• WHAT IS REQUIRED: Looking at the records below, state how many lines include the string "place" and add nothing further.

• GIVEN INFORMATION:
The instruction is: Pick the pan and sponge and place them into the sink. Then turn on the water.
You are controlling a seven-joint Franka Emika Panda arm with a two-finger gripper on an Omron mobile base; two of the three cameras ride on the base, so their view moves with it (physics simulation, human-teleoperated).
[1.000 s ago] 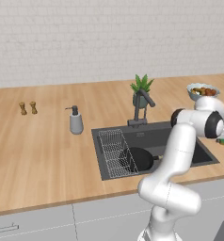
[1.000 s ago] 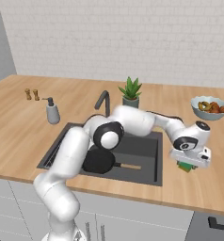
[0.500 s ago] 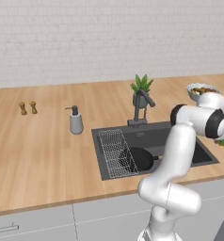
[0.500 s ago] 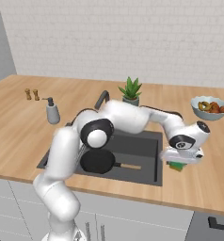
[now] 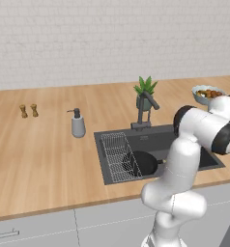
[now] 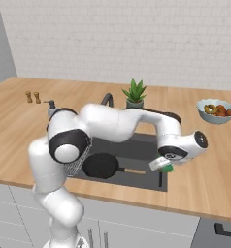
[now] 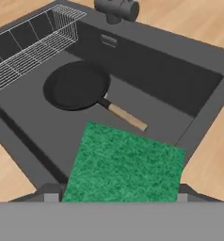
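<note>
White arm's claw (image 6: 164, 166) clamped on small green rectangular sponge (image 7: 124, 165), held above right rim of dark grey recessed sink (image 7: 189, 70), round black wooden-handled frying pan (image 7: 77, 85) lying inside basin beside wire rack (image 7: 31, 40)

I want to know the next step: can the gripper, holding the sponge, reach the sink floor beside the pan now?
Probably yes: the gripper holds the sponge above the sink rim, with bare floor beside the pan.

Soap pump (image 5: 78, 124), shakers (image 5: 28, 110) (two), potted plant (image 5: 145, 94), fruit bowl (image 6: 214, 110) on counter (image 5: 39, 154).
</note>
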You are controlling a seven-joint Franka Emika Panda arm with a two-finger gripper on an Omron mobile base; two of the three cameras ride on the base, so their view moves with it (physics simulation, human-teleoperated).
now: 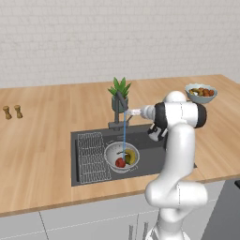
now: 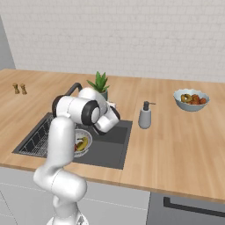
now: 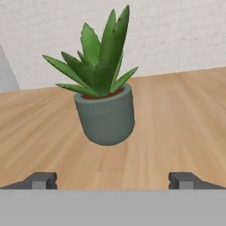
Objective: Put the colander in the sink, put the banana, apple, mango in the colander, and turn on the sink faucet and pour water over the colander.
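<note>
The colander (image 1: 110, 151) sits in the dark sink (image 1: 151, 155), with the banana (image 1: 131, 157) and the red apple (image 1: 120, 162) inside it. I cannot make out the mango there. A thin blue stream of water (image 1: 124, 137) falls from the sink faucet (image 1: 121, 104) into the colander. My gripper (image 1: 130, 112) hangs open just right of the faucet, holding nothing. In the hand view my gripper (image 3: 113, 181) faces the potted plant (image 3: 105, 106), its fingertips (image 3: 44, 181) wide apart. From the right, my arm covers part of the colander (image 2: 87, 137).
A flat wire rack (image 1: 92, 157) lies in the sink's left part. The potted plant (image 1: 120, 96) stands behind the faucet. A soap dispenser (image 2: 145, 116) stands right of the sink, a fruit bowl (image 2: 190, 100) farther right. Two small shakers (image 1: 12, 111) stand at the far left.
</note>
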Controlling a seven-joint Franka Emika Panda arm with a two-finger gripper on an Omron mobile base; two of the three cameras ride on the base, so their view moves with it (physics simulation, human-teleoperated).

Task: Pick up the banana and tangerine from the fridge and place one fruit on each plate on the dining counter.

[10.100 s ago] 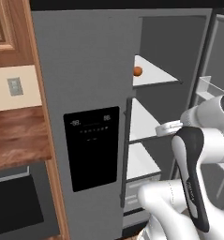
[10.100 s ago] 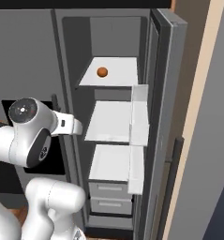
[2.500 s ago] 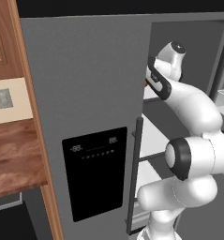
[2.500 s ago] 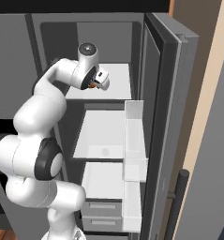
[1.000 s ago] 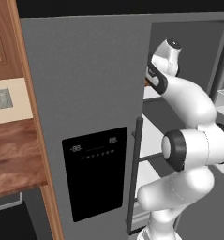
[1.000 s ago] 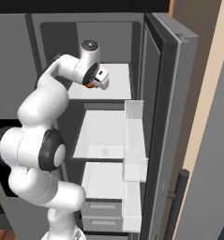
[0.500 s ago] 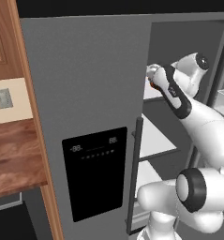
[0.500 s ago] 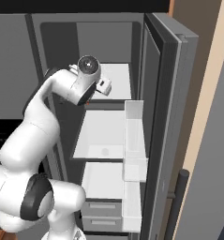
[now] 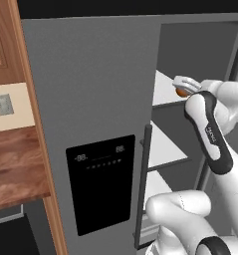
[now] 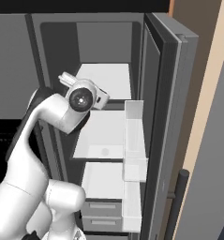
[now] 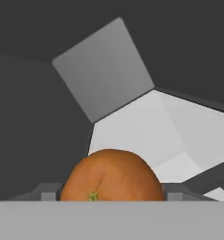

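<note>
Hand view: the tangerine (image 11: 111, 176) sits low and centred, right between the two finger tips, with the white upper shelf (image 11: 146, 126) and the dark inner walls of the fridge behind it.
Claw: the gripper (image 11: 111, 194) has a finger tip showing at each flank of the fruit, touching or nearly so (the contact itself is cut off at the bottom edge); it reads as clenched around the tangerine, jaws held wide by the fruit's girth.
Left base view: the gripper (image 9: 182, 87) is at the near edge of the upper shelf (image 9: 165, 89), an orange patch of the tangerine (image 9: 181, 92) showing just under the hand.
Right base view: the arm's wrist (image 10: 80, 98) is at the left front of the open fridge (image 10: 165, 93); the middle shelf (image 10: 104, 133) and the door bins (image 10: 133, 140) are to its right and below.
Whether lifted: cannot be told; the fruit may be resting on the shelf or just off it.
Step in hand: taking the tangerine out of the fridge, the first fruit of two by the look of it.
Progress: early; no fruit is on a plate.
Next move calls for: drawing the hand straight back out past the shelf edge and the open door, keeping the grip firm on a round, smooth fruit that could roll free, then carrying it to a plate on the dining counter.
Risk: clipping the door bins on the way out.
</note>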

• TASK OUTPUT: 2